No issues, will and have done it in show/sleet/rain though misses did whinge a lot when lightening...


----------



## dillinja999 (Aug 26, 2013)

Pittsy said:


> I have just cleaned up Mrs P 's car and it was no problems, VP citrusprewash, pressure washed off, normal 2BW, alloys cleaned with bilberry and a nice coat of Fusso.
> 12deg here so not too cold, had a jumper on though.
> Good points : soapy water not drying too quickly
> Bad points : Fusso was a bugger to remove for some reason, had to crack out the QD to help a bit.:thumb:


i had the same problem with fusso today, found that putting it on then straight off worked a treat though :thumb:


----------



## Soul boy 68 (Sep 8, 2013)

packard said:


> No issues, will and have done it in show/sleet/rain though misses did whinge a lot when lightening...


:doublesho rather you wash your car in those elements than me. I will be tucked up in the warm.


----------



## Kriminal (Jan 11, 2007)

I just check the temperature gauge first, and providing it's over 1deg it'll be fine.

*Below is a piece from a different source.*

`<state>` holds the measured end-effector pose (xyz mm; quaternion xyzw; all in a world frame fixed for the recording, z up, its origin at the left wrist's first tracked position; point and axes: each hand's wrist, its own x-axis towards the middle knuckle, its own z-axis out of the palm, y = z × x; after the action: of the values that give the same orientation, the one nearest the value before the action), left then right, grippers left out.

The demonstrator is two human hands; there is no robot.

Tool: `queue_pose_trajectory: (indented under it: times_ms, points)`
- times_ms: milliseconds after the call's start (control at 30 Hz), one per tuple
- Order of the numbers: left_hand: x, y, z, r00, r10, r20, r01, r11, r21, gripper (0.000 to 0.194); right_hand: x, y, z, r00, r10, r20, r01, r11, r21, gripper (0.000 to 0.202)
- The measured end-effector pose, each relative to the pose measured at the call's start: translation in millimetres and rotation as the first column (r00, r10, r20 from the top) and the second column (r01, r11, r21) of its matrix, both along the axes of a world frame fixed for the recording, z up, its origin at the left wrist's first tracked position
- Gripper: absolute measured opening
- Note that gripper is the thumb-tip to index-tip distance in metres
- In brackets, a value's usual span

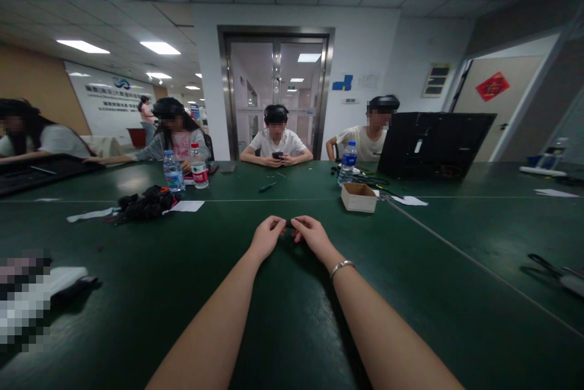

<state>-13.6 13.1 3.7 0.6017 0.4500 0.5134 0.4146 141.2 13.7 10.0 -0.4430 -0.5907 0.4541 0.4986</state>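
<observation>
Both my hands meet over the green table (292, 292), pinching a small black object (288, 223) between them. My left hand (267, 236) grips its left end with thumb and fingertips. On its other end the fingertips of my right hand (312, 235) are closed. The object is too small and too far covered by fingers for me to tell its kind. A silver bracelet (342, 267) circles my right wrist. Beyond my hands a dark screwdriver-like tool (267, 187) lies on the table.
An open cardboard box (359, 198) and a water bottle (348, 163) stand right of centre. Two bottles, one with a red label (199, 166), stand left, near a heap of black cables (148, 202). A large black panel (433, 145) rises at right. Several people sit around the table.
</observation>
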Motion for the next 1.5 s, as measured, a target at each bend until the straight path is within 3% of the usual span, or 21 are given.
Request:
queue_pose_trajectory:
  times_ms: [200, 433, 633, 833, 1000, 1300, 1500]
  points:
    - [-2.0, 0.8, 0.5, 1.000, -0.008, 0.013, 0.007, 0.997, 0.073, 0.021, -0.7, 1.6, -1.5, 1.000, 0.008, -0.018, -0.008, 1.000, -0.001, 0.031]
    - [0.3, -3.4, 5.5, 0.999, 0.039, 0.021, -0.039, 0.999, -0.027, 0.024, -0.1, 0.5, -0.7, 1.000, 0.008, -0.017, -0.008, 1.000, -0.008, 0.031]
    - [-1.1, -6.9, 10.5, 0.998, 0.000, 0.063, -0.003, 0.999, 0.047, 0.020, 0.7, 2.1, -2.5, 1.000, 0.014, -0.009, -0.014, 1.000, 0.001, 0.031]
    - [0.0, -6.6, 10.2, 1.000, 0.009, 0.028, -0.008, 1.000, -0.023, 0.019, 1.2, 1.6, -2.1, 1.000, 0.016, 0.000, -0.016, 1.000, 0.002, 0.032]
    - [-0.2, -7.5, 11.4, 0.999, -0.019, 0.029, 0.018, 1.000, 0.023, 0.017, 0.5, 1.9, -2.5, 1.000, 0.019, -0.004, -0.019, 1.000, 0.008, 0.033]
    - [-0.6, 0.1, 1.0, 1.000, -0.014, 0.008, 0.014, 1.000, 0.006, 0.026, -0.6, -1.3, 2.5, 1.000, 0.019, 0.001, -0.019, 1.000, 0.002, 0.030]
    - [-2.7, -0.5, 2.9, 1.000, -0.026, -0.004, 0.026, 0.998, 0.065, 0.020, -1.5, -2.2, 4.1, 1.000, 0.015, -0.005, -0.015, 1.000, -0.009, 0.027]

Just make sure you don't take your time on it otherwise if the temperature drops you could find yourself trying to dry off ice....believe me, I've been there up close and personal, heavy breathing over the thin ice to melt it for me to dry...  :thumb:


----------



## Bluffin (Oct 7, 2014)

Even wash them in the snow


----------



## Pittsy (Jun 14, 2014)

dillinja999 said:


> i had the same problem with fusso today, found that putting it on then straight off worked a treat though :thumb:


I actually left it on for longer due to the colder conditions, wish I hadn't, my arms are killing now


----------



## greymda (Feb 16, 2014)

Bluffin said:


> Even wash them in the snow


i'm afraid not to kill my pressure washer from the cold)


----------



## awoogar (Aug 27, 2013)

I Washed mine yesterday in the rain and the neighbours thought I had finally gone mad not only cold but steady rain, but as I told them it had been 3 weeks and it was getting me down..
All good fun warm water in bucket'S and seeing it clean makes you forget the cold and rain... But they all wanted theres doing .....


----------



## TheMaestro (Nov 17, 2014)

As usual ...but all of the above lol. I have a great pair of "seal skin" waterproof, thermal gloves. Camping stores, fiver. Worth it. 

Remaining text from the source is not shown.